An owner should consider the possible effect of selling on family finances. How does he plan to use the proceeds from the sale? How will the money be invested? Will earnings on the invested proceeds be the owner’s primary source of income? If so, will that require a change in spending patterns?

By and large, owners and entrepreneurs are resourceful and resilient people. Facing the emotional realities of selling should pose no great challenge. Selling is going to change the owner’s life. Before starting the process, the owner should ask himself if he’s ready for the change and what will his new life look like? If he is comfortable with the anticipated change and has a clear vision of “life after sale,” then he is probably emotionally ready to let go of the company and move on to the next chapter of his life.

Summary

When you are thinking about selling, you need to pause and take an inventory of the situation.
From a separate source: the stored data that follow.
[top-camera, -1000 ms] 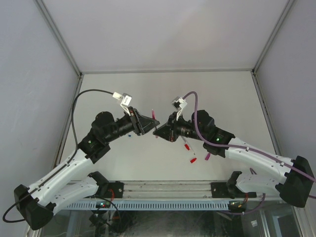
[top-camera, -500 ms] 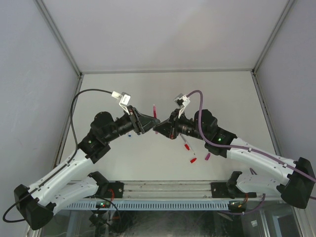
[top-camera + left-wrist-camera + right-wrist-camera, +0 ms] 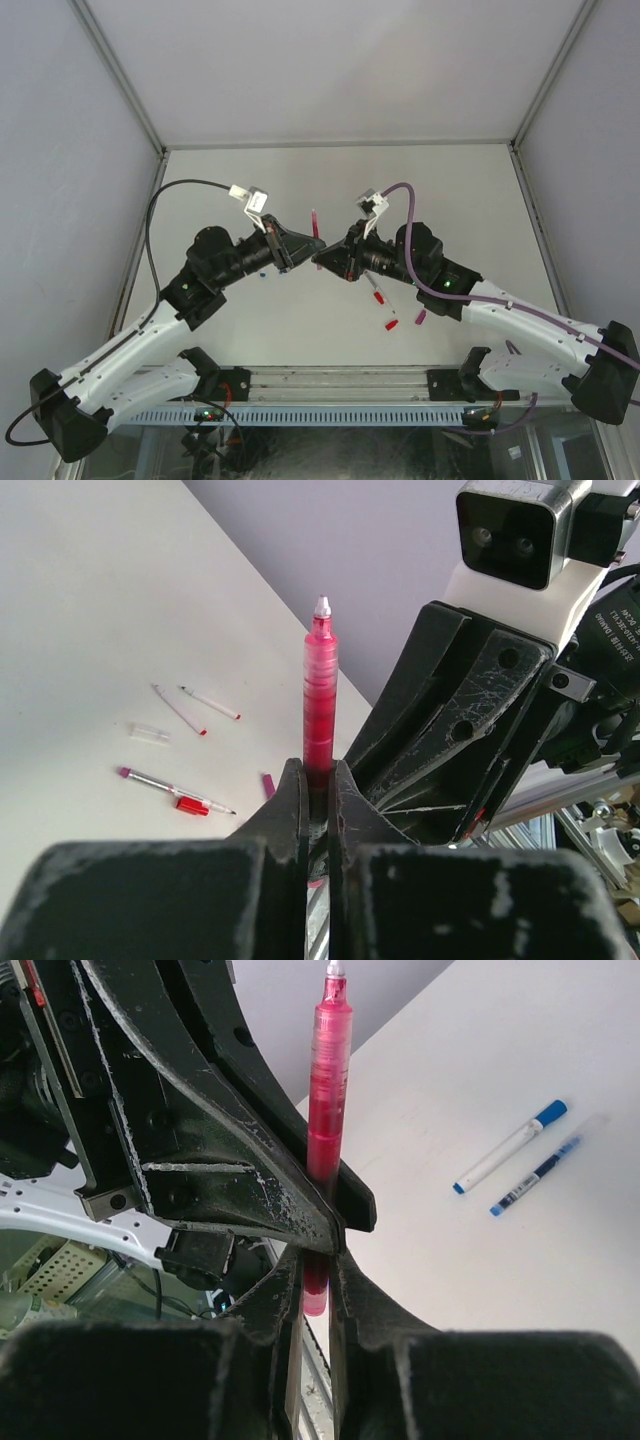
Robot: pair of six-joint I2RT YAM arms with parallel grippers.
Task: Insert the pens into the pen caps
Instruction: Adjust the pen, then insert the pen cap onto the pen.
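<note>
Mid-air, left tool (image 3: 317,775), right tool (image 3: 313,1265), clamped on pen (image 3: 319,695)

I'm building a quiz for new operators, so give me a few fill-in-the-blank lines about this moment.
1. The left gripper and the right gripper are each shut on the same magenta ___.
2. Its white tip wears no ___.
3. In the right wrist view, the two pens lying on the table have ___ ends.

Missing words: pen; cap; blue.
</note>
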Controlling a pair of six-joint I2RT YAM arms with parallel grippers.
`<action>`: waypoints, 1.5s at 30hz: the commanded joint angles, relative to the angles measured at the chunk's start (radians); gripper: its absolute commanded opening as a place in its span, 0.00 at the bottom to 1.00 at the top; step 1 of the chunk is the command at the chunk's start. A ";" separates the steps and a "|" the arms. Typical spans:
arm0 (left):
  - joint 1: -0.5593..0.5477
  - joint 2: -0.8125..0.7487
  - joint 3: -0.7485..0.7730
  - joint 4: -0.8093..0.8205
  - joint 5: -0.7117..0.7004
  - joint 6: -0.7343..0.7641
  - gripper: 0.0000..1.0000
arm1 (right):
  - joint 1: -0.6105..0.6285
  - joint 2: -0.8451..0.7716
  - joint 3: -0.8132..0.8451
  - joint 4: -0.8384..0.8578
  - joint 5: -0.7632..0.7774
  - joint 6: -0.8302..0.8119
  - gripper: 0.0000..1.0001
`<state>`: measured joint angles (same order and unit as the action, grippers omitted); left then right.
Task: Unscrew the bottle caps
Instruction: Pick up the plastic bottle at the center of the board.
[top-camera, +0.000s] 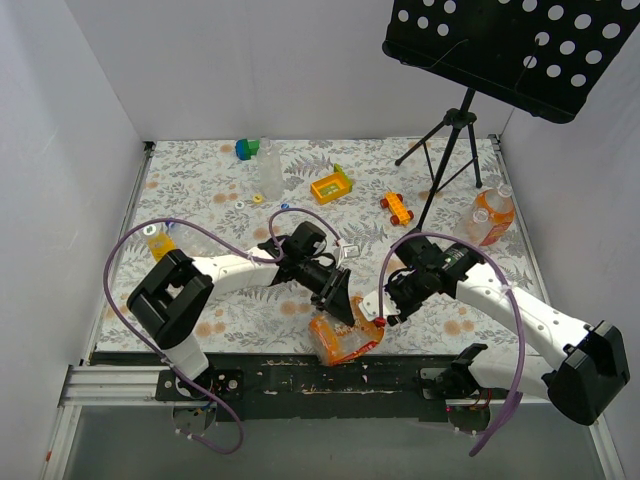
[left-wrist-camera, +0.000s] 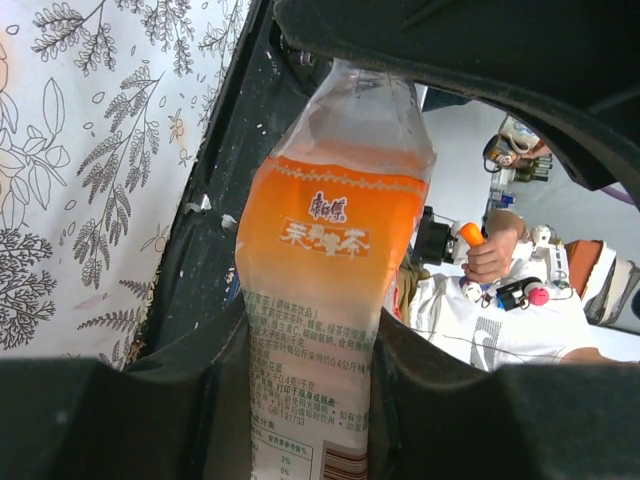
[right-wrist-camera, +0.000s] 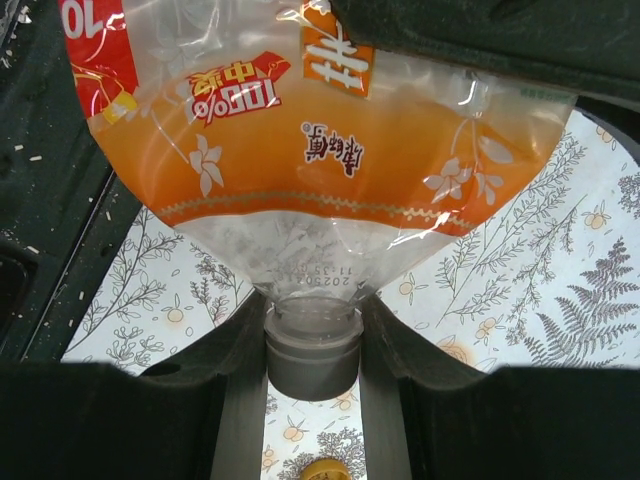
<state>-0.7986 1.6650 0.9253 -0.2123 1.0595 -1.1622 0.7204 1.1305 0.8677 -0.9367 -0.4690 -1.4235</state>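
A crumpled clear bottle (top-camera: 345, 342) with an orange label hangs between both grippers over the table's near edge. My left gripper (top-camera: 338, 300) is shut on its body; in the left wrist view the fingers (left-wrist-camera: 150, 420) squeeze the labelled bottle (left-wrist-camera: 335, 230) flat. My right gripper (top-camera: 383, 315) is shut on its cap. In the right wrist view the greyish-white bottle cap (right-wrist-camera: 313, 360) sits between the pads (right-wrist-camera: 225, 400), under the bottle's neck (right-wrist-camera: 300, 250). Other bottles stand at the back (top-camera: 270, 168), at the right (top-camera: 490, 215) and at the left (top-camera: 160, 240).
A yellow tray (top-camera: 331, 186), an orange toy car (top-camera: 396, 207) and a green-and-blue block (top-camera: 246, 149) lie at the back. Two loose caps (top-camera: 241, 201) lie near the clear bottle. A music stand's tripod (top-camera: 450, 150) stands back right. A yellow cap (right-wrist-camera: 325, 468) lies below the right gripper.
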 joint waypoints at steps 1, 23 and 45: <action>-0.008 -0.007 0.040 -0.009 0.027 0.022 0.00 | 0.005 -0.026 0.002 0.025 -0.028 0.020 0.01; -0.013 -0.588 -0.282 0.080 -0.345 0.223 0.00 | -0.268 -0.225 0.031 0.013 -0.405 0.210 0.89; -0.051 -0.760 -0.335 0.105 -0.609 0.529 0.00 | -0.322 -0.187 -0.065 0.391 -0.643 0.962 0.95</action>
<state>-0.8387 0.9405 0.6071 -0.1486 0.4923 -0.6659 0.4004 0.9527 0.8207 -0.6090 -1.0485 -0.5247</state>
Do you have a compelling reason or motivation to sell? Do circumstances within the company and the general business climate favor selling at this time? Are you emotionally prepared to sell? Although the above outline is not all-inclusive, you can use it to help you arrive at a decision. If the answers are yes, then perhaps it’s a good time to sell. If the answer is no, then turn your attention to building your business and increasing its value so that when the day comes that it is right to sell, you’ll get the best price and most favorable deal.